I can think of more rigorous ways to pick the cut point because each threshold percentage suggests a model of the data. If I could look at data from 2009, I could assess each model and pick the one that was most predictive. Unfortunately, I don’t think I have the energy for collecting all this data. So, we are stuck with 12.4% for now.
One difficulty that I was not able to overcome is that the arXiv only gives a maximum of 1000 papers in its search results. Therefore, I was unable to look at all papers in a field and instead had to stick to pairs of fields. Therefore, single field papers were omitted. Also, the further complication of papers in more than two fields was overlooked.
I have made the code I used to make the diagram fully available. It’s written in Mathematica. I also have the image which is available in full size if you click the image above. Finally, I have the data set which I generated in order to make the diagram.
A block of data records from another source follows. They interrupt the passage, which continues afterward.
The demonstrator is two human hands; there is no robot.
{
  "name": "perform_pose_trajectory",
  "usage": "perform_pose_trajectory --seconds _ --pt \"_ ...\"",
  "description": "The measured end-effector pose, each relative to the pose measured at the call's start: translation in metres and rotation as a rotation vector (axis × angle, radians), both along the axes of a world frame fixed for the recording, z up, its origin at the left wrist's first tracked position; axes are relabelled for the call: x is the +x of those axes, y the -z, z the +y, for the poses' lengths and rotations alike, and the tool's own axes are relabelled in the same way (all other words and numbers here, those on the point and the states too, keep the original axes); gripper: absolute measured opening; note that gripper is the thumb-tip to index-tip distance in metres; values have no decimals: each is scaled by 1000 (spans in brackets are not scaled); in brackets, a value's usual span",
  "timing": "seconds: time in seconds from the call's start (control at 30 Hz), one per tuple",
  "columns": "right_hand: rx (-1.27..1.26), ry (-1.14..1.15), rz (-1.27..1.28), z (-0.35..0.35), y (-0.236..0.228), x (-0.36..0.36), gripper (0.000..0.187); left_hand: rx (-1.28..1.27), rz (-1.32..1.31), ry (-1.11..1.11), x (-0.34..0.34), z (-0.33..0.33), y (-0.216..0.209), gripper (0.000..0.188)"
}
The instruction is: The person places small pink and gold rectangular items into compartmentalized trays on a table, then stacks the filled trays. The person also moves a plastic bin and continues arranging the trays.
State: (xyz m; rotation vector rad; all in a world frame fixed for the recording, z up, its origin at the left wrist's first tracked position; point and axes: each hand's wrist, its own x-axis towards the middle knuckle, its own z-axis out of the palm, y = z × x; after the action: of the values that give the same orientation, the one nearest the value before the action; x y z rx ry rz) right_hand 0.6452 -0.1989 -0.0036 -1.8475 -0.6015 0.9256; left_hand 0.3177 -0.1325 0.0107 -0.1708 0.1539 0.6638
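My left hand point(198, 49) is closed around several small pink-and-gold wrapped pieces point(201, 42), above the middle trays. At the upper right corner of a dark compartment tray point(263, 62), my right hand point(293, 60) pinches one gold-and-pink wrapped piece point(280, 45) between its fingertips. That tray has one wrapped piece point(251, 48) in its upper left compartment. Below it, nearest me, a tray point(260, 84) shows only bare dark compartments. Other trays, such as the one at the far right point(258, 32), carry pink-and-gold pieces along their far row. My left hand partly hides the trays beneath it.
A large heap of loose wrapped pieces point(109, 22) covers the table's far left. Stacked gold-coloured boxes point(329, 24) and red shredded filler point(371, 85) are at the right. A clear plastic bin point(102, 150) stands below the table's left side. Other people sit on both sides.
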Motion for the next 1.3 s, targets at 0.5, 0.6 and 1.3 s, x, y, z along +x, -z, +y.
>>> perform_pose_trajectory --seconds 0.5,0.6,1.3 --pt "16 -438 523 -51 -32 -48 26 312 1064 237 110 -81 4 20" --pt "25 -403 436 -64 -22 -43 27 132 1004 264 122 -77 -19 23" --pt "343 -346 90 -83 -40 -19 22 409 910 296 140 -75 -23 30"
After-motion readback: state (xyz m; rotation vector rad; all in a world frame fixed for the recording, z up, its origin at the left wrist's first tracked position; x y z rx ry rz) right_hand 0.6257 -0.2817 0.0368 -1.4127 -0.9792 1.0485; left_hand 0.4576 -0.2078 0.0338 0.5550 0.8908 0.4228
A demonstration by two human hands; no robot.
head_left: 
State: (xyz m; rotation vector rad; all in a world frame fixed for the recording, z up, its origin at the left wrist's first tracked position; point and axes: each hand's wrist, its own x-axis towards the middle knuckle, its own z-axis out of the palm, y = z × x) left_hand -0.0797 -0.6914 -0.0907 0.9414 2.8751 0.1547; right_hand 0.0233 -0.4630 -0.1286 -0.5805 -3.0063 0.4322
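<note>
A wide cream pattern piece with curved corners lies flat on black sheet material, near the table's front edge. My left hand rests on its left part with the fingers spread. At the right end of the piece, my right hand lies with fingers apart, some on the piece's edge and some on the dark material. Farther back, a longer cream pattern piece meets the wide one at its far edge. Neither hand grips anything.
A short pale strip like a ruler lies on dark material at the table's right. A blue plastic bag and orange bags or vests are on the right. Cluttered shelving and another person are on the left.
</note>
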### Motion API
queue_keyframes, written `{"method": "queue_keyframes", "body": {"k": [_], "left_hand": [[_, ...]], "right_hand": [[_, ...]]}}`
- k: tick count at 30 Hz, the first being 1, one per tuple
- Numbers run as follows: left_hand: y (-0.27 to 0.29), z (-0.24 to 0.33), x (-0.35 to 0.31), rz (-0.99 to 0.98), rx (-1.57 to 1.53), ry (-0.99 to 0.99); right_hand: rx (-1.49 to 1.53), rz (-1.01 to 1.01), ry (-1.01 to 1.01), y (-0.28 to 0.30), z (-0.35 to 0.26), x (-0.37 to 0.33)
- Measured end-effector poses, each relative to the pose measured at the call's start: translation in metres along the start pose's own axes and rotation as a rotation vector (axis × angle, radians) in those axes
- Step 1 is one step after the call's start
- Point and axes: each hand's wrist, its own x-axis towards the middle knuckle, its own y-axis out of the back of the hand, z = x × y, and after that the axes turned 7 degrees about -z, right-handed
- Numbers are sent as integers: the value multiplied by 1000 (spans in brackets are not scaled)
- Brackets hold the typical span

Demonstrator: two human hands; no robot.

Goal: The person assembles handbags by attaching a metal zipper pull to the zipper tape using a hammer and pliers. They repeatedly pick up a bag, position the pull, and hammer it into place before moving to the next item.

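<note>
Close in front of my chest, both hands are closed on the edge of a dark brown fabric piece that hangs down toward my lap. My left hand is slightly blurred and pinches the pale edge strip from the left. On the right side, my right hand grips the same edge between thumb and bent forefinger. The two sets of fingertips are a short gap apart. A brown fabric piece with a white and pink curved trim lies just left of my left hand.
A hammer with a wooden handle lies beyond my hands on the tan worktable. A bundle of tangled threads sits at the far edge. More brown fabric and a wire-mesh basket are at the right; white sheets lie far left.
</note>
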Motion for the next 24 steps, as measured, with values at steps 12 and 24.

The diagram can easily be turned into the full idea that Terry mentioned because of the flexibility of Mathematica. It’s entirely possible to have each vertex replaced with an image. Therefore, it is just a matter of getting the pictures ready.
On this score, I have an idea. What we need is an image of an application for each mathematical area. There is a nice program called fotosketcher that can turn photographs into drawings. These can then be cropped and fashioned into nice displays similar to the ones in the original periodic table PDF.
However, if the project never moves any further, I enjoyed the process of making this map of mathematical fields.
Terry suggested that the size of the vertices should be scaled according to the number of papers. When I was designing the diagram, I had ruled that alternative out because I didn’t want it to be too tied to the original arXiv data set. All the same, the results of incorporating the number of papers is inherently interesting.
The radius of the vertices is proportional to the square root of the number of preprints in that category. Therefore, the area of the black disks grows linearly with the number of papers. For fun, I adjusted the color of the arrows to be darker for larger percentages of papers.